Part of the challenge is similar to working with adolescents in any school. They can be angry, defiant and rebellious. However, these students have a much heavier emotional load that makes the job of these educators that much more challenging.
The class I observed was inspirational. It was a group of nine students who will be graduating this year. Many of them will be going to university. They are “top” students, engaging, smart, funny, curious and chatty. The teacher was from England and said that she loved this class and would be sad when it ends. I can understand why. She knew her students and what their interests were. The amount of spoken English in this lesson was the most I have heard in any English class in the past three months.The students worked in pairs answering a series of questions she had on the board. It was a revealing lesson.
- What is the most beautiful place you have ever visited? Jeju Island
- Where is the coldest place you have ever been to? North Korea
- Where is the hottest place you have ever been to? China and Laos
- What was the best day of your life? Coming to South Korea. Was so beautiful this day.

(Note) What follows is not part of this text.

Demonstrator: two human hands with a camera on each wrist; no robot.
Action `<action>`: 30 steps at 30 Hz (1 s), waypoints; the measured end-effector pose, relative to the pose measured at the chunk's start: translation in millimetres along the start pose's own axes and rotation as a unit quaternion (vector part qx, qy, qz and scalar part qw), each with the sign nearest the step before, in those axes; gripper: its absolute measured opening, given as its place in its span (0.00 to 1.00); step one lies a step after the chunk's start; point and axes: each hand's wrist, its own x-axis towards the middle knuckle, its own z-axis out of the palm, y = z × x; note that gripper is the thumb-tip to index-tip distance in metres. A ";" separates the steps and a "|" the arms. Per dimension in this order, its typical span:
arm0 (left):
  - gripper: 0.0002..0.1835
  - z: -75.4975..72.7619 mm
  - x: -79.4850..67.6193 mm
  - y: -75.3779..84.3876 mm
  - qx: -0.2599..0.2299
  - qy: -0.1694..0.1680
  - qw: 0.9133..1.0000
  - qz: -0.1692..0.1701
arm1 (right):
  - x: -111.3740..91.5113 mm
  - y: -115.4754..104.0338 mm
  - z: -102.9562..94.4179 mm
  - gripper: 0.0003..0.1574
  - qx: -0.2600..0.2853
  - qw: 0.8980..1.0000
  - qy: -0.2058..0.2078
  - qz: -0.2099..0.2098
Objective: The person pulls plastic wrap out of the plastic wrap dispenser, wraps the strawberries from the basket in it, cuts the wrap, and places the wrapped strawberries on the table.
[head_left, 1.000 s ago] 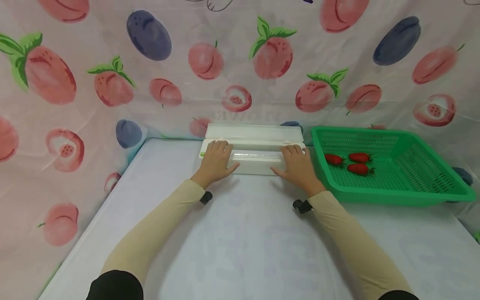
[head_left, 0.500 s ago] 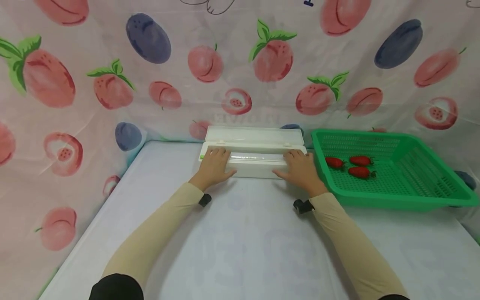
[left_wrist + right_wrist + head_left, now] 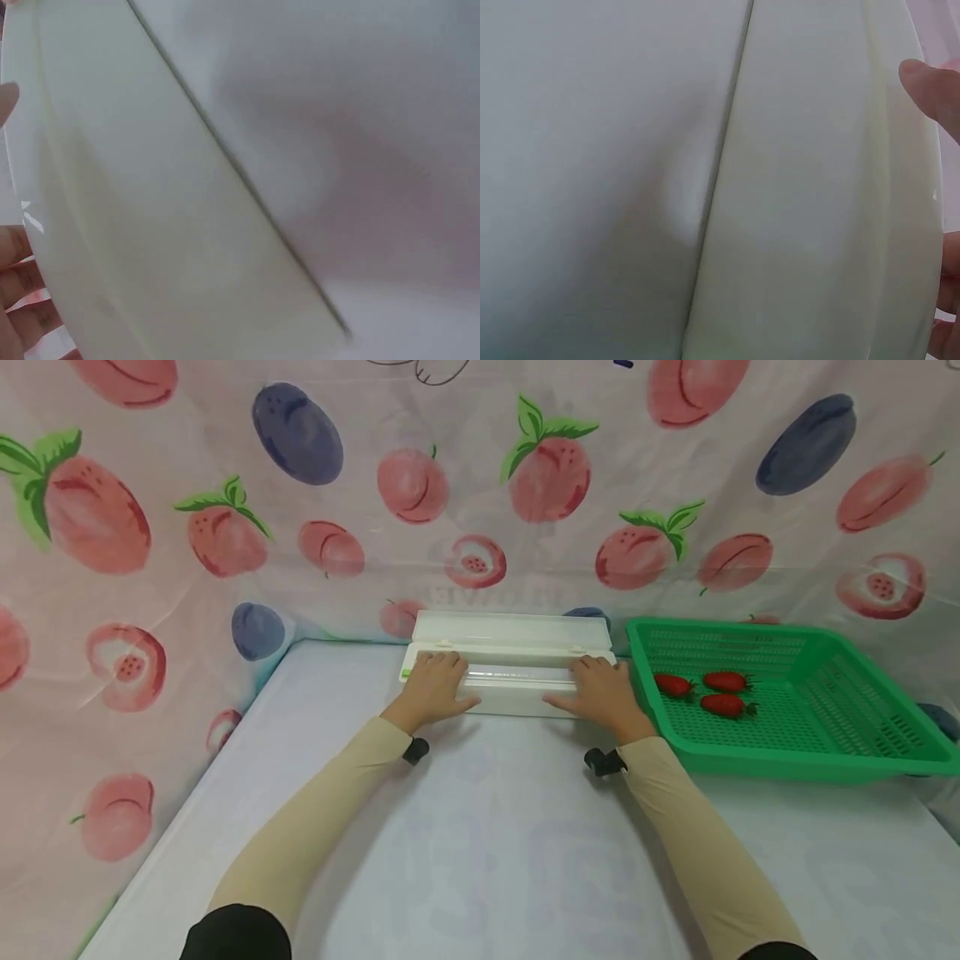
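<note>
A white cling film dispenser (image 3: 513, 700) lies near the back of the table, its long lid (image 3: 510, 628) tipped back. A shiny clear strip of film (image 3: 517, 673) shows along its inside. My left hand (image 3: 431, 689) grips the left end, fingers bent over the front rim, thumb pointing inward. At the other end my right hand (image 3: 606, 695) grips in the same way. Both wrist views are filled by the dispenser's smooth front wall (image 3: 172, 195), with bent fingers (image 3: 34, 319) beyond its edge and the right thumb (image 3: 934, 86) above it.
Right of the dispenser stands a green plastic basket (image 3: 787, 760) with strawberries (image 3: 726, 705) at its left side. White cloth covers the table (image 3: 495, 860). A fruit-print curtain (image 3: 450, 427) hangs behind and along the left.
Both hands' fingertips have slid slightly toward me, from the dispenser's inner back edge to the film. The dispenser and the basket stay in place; the head view shifts slightly.
</note>
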 end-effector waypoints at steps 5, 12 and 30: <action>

One of the students offered an explanation as to why he should learn English, “ I have to learn English to get good company”. Then he asked me my age and said, “In U.S. not polite to ask age but we are in Korea”. Then he said, “When in Rome…” to which I told him how old I am. He was extremely curious about my personal life and life in the States. I was impressed with how quickly he learned some expressions and how he already knew some cultural differences.
At the end of the lesson, they shared their dreams as they move on to become members of Korean society.
“ I have a dream I should learn English to be a chemistry teacher”.
“I have a dream to be a CEO of a new Artificial Intelligence company”.
“I dream want to be a hotelier.”
“ I want to be policeman”.
“I dream I want to be business”.
“I dream I want to be a veterinary”.
It was a memorable afternoon that showed me the power of hopes and aspirations and of how education can open doors – for real.